木や竹を編んだ大量の矢除けと梯子を準備していた。北城の高さは三丈(9メートル)ほどで4間(8メートル)以上の梯子があれば登ることはできる。


「我らは予定通りの配置だ。中央は某の本隊が、東郷隊は右、津賀田隊は左。松山隊は大手、後藤隊は搦め手にすぐに移動できるように待機せよ!」


「「おおお!!」」


 北城は湖側に大手門がある。搦め手門は反対の東側だ。どちらも掘り込んだ地下に城門があり、城門を閉じればただの壁となる。山中国の城の中では多門城と似た構造だ、つまり城門を攻めて打ち破るのはかなり難しいのだ。


「敵右翼は大将の山崎殿、左翼は副将魚住殿、中央は侍大将・前波殿と近衆筆頭・高橋殿です!」


 朝倉隊は矢除けを全面に押し出して来ている。ああいう矢除けは初めてだが、うちの弓矢は短弓で威力が落ちる故十分に効果があろう。

 さすがに畿内にも名が聞こえる朝倉だな、装備に工夫が見られる。だが、火縄銃の威力の前には役に立つまいな、それに矢は空から降って来るのを知っているのかな…


「津賀田どの、ここはお手並み拝見だな」


「ご心配なく、右近殿の分も残しておきますぞ」

「是非とも頼む。ここで出番無くば死んでも死に切れぬ」


「出番が無いのに死にませぬぞ、わっはっは」

「そうだな。ぐわっはっは」


 津賀田殿は百丁の火縄銃を三段に並べている。その後方が弓隊二百だ。彼らは隙をみて空に矢を放つ。攻城矢だ。調練で鍛え上げられた山中隊の攻城矢は脅威だ。実際、火縄銃と弓隊の迎撃が一巡しただけで敵は敗退しかねぬのだ。


「おっと、右近殿の心配も杞憂に終わりそうですな…」

「ふむ…」


 敵左翼は川を渡った所で二つに別れた。真っ直ぐ城に向かってくる二千とそのまま南下しようとする一千だ。

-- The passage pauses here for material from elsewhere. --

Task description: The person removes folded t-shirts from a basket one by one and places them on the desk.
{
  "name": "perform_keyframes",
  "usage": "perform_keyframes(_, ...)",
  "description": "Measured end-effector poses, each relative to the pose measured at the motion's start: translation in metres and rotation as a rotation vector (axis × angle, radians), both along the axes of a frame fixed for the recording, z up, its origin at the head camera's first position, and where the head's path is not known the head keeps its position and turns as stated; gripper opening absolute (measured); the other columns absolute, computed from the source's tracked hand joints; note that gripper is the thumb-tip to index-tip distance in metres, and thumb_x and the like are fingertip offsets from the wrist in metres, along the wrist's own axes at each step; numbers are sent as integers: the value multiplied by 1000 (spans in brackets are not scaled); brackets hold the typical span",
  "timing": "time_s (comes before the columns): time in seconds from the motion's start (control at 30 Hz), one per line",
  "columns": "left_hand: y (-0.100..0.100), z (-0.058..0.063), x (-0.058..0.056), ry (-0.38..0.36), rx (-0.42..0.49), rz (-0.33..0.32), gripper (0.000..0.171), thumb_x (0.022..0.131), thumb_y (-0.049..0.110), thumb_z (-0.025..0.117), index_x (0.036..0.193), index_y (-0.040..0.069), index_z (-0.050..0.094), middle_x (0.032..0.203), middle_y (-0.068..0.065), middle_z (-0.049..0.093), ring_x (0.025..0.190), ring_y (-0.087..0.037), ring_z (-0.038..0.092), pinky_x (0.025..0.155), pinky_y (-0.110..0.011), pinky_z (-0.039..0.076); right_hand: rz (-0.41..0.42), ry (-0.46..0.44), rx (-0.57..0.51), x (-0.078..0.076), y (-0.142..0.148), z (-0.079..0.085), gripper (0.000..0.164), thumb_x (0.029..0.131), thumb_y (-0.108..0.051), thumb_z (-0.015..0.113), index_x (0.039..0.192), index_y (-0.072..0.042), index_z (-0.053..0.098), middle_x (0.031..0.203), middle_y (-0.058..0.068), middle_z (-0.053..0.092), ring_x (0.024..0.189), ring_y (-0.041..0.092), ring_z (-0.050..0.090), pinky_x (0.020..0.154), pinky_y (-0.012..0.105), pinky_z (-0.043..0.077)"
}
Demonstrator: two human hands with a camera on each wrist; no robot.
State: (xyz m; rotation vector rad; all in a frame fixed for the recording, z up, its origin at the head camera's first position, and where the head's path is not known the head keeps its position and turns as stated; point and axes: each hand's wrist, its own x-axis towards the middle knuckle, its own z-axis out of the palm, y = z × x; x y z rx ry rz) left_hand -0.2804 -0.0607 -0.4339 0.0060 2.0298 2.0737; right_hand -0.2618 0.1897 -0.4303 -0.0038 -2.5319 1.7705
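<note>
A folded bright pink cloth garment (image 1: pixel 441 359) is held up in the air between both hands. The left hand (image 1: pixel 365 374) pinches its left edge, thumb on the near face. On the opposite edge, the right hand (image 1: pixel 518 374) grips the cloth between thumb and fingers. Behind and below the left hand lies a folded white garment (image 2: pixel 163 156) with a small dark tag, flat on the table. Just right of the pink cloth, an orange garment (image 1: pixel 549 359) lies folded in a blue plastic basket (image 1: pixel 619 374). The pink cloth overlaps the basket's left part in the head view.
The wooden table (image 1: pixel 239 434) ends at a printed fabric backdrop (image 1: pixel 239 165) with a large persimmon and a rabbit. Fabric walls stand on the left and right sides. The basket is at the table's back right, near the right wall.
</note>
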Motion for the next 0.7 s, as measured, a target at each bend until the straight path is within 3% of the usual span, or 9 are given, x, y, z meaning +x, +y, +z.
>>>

 なるほど。城を迂回して領内に侵入するぞ、それが嫌なら打って出よと言っているのだ。打って出ればそれだけ城の守備兵が減る訳だからな。実際に城兵三千五百になり、その内の五百二隊が出撃する。

 だが心配しなくとも良いぞ、魚住殿。すぐに某が息の根を…いや将の首などいらぬのだ、叩き伏せてやるわい。


「ものども、我らの獲物が確定したぞ。喜べ!!」

「「おお!!!」」


「ドンドンドンドンドン・・・・・」と太鼓の音が乱打されると、

「オオオオォォォォーーーー」という敵の兵の響めきが地鳴りのように伝わって来た。さすがに一万兵だ、その波の様に聞こえてくる声も迫力があるわい。


正面の敵も川を渡って土塁に取り付いたようだ。


「我らも出るぞ!」

「「おお!!」」


「門を開けろ!」

「開門!!」


「ウヲオオーォォォォォンンン…」

門が開くと一段と高い戦場の音に満ちた。